NOTE: proxymux was recently completely rewritten in order to add the ability to allow multiple network connections. (the first version only supported one network connection and one USB connection, and didn't handle dropped connections very well - they took a long time to reconnect. The newer version handles that issue completely differently and is much more robust).
This is a gcode sender with "conversational machining" support. You can send a gcode file with it, or type raw gcode, or invoke a limited number of procedures which have been written in C and built in to this program. It communicates with a CNC on the USB serial port. (If there is more than one port on the Pi, you can specify the port number as a parameter). This program will be modified soon to allow connecting to the CNC over a TCP/IP connection instead of the USB serial port.
NOTE: gcode4 is the author's plaything and the conversational machining extensions are somewhat idiosyncratic. The program is not really recommended for anyone except dedicated C hackers who should replace the extended commands with commands of their own choosing. Look on the code more as a framework for writing similar programs than as an actual program for using yourself.
Use this if you are only using the one Pi, as your CNC controller, and you want to drive the CNC from Windows. Plug your windows machine into the Pi, and run this. You cannot run gcode4, or any other program which accesses the CNC at the same time. If you use cncjs, you cannot 'connect' from any cncjs client while wired-forwarder is running. Note that a better mechanism for connecting Windows clients is described above, but requires an extra Pi.

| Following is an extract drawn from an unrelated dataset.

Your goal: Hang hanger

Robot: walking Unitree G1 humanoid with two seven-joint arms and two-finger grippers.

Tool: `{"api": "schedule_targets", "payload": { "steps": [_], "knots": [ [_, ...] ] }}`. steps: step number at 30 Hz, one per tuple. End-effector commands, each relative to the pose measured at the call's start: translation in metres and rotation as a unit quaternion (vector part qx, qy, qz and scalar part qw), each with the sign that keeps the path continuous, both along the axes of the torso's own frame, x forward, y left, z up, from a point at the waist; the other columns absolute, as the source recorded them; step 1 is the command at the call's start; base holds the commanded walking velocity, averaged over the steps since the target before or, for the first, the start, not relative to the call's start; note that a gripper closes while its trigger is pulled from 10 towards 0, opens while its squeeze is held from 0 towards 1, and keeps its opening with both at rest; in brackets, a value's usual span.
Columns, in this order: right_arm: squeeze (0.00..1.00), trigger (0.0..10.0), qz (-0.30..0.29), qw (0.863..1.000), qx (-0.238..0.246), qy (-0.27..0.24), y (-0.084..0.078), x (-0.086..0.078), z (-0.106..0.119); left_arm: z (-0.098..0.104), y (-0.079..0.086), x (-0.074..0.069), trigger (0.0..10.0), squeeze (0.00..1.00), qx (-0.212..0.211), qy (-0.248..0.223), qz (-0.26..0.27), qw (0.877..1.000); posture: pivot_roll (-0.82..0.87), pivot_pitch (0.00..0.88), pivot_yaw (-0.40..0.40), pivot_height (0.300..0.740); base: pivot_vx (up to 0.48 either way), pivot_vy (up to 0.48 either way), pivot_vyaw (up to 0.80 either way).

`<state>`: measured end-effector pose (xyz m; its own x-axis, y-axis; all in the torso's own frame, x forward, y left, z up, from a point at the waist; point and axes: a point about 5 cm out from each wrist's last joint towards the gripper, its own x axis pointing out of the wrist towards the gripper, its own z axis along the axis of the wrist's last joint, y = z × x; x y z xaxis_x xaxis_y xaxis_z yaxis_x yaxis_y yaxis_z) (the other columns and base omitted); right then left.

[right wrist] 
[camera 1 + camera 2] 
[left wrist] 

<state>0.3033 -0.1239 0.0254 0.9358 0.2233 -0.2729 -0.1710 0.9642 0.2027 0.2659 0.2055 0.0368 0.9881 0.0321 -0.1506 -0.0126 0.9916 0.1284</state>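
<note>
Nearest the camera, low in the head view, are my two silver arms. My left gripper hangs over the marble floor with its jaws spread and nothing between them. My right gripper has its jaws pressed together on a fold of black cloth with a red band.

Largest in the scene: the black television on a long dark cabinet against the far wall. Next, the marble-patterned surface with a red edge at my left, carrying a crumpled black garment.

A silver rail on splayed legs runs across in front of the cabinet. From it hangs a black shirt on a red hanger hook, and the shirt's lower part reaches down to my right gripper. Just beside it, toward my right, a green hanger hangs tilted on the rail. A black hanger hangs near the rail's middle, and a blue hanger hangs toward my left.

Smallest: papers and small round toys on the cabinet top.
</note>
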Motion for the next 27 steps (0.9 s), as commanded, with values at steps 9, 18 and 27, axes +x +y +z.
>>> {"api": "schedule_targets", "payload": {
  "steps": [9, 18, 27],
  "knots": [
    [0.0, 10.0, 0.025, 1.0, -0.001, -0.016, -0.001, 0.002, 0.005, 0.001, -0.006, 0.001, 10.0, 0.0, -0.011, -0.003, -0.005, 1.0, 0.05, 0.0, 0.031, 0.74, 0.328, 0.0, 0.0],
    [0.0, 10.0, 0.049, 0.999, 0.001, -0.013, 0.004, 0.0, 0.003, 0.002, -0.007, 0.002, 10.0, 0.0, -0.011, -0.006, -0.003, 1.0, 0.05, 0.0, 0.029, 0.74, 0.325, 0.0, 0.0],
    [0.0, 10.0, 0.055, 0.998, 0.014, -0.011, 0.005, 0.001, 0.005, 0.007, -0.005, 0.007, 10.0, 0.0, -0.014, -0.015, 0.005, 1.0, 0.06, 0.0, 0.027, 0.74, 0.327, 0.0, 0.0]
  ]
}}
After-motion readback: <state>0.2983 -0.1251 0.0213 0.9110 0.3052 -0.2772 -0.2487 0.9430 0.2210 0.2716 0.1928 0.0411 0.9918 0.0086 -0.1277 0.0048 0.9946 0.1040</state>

This program predates proxymux which implements the same functionality plus more. It is probably more sensible to use proxymux instead. wired-forwarder's only advantage over proxymux is that with only one input and one output, there is no need to be careful about which you assign to which USB port. The traffic is symmetrical. Whereas with proxymux you do need to know which of the two USB ports the CNC is connected to, in order to direct content that came in over wifi to the CNC and not to the other USB client.

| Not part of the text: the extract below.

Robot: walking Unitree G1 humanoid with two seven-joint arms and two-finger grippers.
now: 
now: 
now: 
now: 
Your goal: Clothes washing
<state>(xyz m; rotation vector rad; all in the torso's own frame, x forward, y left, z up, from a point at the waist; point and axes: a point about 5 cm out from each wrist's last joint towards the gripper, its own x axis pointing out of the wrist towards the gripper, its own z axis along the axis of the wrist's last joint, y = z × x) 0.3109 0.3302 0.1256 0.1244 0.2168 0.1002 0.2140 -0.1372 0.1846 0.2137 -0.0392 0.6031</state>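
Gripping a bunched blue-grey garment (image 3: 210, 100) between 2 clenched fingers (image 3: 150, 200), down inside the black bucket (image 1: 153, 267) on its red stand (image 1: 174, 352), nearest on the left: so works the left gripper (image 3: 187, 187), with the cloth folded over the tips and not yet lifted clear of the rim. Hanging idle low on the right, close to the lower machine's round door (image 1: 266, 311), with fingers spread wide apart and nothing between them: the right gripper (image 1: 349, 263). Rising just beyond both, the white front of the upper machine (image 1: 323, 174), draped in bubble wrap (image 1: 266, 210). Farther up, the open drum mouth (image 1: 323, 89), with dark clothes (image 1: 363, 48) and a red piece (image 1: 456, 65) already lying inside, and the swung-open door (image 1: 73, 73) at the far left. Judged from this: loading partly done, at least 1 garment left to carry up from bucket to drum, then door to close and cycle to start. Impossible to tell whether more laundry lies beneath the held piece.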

All of the above are working to some extent but are not in what I would consider to be final release state. For example, proxymux assumes that the two USB ports will be connected to the CNC and another computer in the way that they are in my setup. I have not yet added a command-line parameter to tell the program which USB input is which (or to work it out at run-time by attempting to talk to the CNC and guess which port it is on). Use this software at your own risk and expect to put some effort into configuring it for now. It should improve over time as I make it more convenient for end users.